Problem ▸ Your response must consist of the listing below, repeated exactly.

Dataset content ▸
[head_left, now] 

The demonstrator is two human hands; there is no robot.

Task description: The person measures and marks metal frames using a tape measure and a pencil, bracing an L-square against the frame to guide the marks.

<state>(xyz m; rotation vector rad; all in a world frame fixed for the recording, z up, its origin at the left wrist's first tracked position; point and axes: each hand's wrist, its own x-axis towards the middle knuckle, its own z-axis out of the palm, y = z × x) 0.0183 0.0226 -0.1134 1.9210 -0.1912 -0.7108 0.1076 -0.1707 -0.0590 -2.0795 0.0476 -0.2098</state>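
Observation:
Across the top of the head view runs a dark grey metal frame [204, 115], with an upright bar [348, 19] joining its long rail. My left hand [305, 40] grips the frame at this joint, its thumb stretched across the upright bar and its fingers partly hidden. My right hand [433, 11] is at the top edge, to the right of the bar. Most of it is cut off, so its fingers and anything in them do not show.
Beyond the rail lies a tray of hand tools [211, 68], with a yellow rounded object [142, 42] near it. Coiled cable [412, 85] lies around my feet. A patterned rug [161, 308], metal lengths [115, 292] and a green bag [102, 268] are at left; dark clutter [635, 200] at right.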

Response below ▸
[head_left, now] 

The demonstrator is two human hands; there is no robot.

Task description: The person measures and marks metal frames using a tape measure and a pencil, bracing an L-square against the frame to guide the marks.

<state>(xyz m; rotation vector rad; all in a world frame fixed for the recording, z up, its origin at the left wrist's first tracked position; point and axes: each hand's wrist, its own x-axis towards the middle knuckle, its own z-axis out of the palm, y = z × x) 0.0183 0.0226 -0.1134 1.9210 -0.1912 -0.7108 0.1076 -0.1707 -0.0590 -2.0795 0.0476 -0.2098</state>
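Observation:
Across the top of the head view runs a dark grey metal frame [204, 115], with an upright bar [348, 19] joining its long rail. My left hand [305, 40] grips the frame at this joint, its thumb stretched across the upright bar and its fingers partly hidden. My right hand [433, 11] is at the top edge, to the right of the bar. Most of it is cut off, so its fingers and anything in them do not show.
Beyond the rail lies a tray of hand tools [211, 68], with a yellow rounded object [142, 42] near it. Coiled cable [412, 85] lies around my feet. A patterned rug [161, 308], metal lengths [115, 292] and a green bag [102, 268] are at left; dark clutter [635, 200] at right.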

This exercise requires no further response.